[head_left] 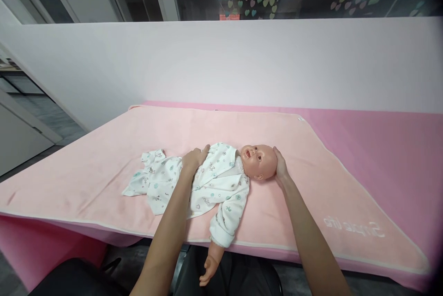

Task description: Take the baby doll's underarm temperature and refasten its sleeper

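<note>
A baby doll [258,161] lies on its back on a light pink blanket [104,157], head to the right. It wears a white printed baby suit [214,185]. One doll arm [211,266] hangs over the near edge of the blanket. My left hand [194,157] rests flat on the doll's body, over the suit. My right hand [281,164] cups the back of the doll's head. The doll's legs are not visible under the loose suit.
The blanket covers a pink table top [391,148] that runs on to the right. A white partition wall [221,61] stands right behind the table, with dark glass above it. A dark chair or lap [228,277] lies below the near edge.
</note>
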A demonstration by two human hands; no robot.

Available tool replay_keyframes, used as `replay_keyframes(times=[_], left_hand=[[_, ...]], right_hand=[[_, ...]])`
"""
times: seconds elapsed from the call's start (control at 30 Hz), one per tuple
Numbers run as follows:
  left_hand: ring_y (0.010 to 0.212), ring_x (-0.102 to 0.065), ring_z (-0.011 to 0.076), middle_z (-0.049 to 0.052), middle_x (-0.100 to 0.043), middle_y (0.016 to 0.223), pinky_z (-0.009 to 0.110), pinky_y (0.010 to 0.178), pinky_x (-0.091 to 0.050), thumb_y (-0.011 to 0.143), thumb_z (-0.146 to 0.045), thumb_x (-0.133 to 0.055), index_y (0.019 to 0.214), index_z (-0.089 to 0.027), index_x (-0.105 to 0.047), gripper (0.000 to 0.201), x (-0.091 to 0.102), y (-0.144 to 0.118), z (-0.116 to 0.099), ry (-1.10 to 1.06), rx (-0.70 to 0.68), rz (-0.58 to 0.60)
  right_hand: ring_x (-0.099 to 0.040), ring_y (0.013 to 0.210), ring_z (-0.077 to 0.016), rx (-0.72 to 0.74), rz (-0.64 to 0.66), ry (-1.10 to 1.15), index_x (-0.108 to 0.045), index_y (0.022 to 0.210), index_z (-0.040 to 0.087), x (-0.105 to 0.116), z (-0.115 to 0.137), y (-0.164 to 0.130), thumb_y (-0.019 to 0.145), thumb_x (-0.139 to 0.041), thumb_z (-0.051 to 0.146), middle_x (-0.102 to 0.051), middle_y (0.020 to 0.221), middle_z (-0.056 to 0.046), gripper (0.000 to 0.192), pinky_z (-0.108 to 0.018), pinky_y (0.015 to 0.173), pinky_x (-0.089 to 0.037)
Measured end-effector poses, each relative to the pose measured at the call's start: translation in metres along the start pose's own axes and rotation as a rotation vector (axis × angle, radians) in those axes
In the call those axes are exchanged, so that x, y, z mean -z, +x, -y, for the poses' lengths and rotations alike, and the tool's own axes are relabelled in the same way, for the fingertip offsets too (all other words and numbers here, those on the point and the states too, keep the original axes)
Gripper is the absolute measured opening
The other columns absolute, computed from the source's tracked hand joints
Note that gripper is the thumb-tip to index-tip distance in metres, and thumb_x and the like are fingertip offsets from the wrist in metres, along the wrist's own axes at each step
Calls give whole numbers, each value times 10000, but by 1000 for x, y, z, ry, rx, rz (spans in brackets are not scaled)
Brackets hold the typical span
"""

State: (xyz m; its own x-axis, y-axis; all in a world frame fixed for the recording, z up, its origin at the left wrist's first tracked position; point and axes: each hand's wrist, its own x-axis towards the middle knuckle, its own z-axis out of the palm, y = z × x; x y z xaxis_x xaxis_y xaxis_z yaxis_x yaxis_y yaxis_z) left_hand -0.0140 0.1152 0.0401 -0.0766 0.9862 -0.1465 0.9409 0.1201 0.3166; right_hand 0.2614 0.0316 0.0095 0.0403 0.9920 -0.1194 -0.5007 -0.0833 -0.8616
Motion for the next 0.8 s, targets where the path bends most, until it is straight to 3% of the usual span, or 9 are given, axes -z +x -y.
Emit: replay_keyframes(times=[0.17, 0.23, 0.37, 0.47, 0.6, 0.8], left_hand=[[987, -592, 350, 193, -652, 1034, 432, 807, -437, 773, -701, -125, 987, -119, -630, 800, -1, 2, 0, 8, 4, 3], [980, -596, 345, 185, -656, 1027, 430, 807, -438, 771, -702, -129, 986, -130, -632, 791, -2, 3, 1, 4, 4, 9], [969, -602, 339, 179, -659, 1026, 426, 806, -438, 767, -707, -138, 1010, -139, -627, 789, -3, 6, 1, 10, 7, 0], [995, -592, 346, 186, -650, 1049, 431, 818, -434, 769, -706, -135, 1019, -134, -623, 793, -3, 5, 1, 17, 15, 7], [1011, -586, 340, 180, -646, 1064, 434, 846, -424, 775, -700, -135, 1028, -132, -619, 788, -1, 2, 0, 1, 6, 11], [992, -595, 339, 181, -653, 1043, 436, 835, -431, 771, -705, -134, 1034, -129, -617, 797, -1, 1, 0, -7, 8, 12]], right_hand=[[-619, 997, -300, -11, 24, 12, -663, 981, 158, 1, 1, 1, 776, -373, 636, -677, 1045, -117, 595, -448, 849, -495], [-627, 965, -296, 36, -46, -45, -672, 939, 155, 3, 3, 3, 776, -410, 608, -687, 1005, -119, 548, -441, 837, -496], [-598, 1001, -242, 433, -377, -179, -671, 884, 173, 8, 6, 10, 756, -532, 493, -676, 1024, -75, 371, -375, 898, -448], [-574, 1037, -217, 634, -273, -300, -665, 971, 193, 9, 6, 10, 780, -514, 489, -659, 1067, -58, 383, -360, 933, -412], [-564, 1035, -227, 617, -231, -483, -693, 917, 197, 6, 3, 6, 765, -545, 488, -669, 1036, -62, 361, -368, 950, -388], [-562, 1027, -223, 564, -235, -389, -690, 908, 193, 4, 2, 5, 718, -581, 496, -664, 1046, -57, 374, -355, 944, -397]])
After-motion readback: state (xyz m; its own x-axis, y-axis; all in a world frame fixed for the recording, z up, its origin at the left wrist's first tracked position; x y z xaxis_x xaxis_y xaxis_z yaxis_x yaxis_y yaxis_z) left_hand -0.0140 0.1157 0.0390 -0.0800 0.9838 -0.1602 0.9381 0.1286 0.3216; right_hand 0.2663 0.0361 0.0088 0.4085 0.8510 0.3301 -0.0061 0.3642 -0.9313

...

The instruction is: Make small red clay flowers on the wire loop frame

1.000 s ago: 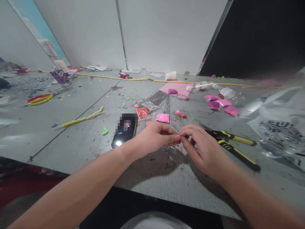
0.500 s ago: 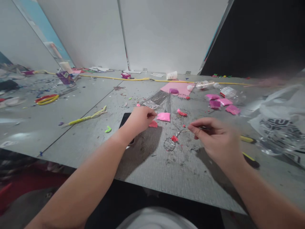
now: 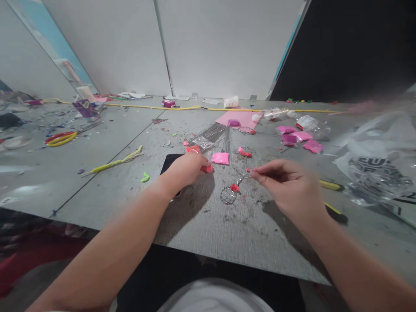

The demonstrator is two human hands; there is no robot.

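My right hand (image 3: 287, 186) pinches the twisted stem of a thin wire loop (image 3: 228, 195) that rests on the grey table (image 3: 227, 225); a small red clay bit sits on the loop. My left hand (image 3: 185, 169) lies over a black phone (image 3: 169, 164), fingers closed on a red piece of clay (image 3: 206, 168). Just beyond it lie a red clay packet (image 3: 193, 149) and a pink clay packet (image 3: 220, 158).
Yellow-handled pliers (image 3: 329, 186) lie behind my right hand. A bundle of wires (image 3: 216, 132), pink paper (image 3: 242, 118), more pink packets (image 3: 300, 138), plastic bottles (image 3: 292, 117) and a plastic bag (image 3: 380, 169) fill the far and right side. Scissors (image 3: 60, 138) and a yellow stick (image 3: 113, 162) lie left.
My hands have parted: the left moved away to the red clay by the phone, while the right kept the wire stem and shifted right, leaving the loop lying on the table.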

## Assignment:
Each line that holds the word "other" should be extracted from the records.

## Exercise answer:
In the call those axes are exchanged, so that x, y, z mean -z, +x, -y, for the poses' lengths and rotations alike, and the tool's own axes are relabelled in the same way, for the fingertip offsets too (all other words and numbers here, those on the point and the states too, keep the original axes)
The other columns absolute, computed from the source's tracked hand joints

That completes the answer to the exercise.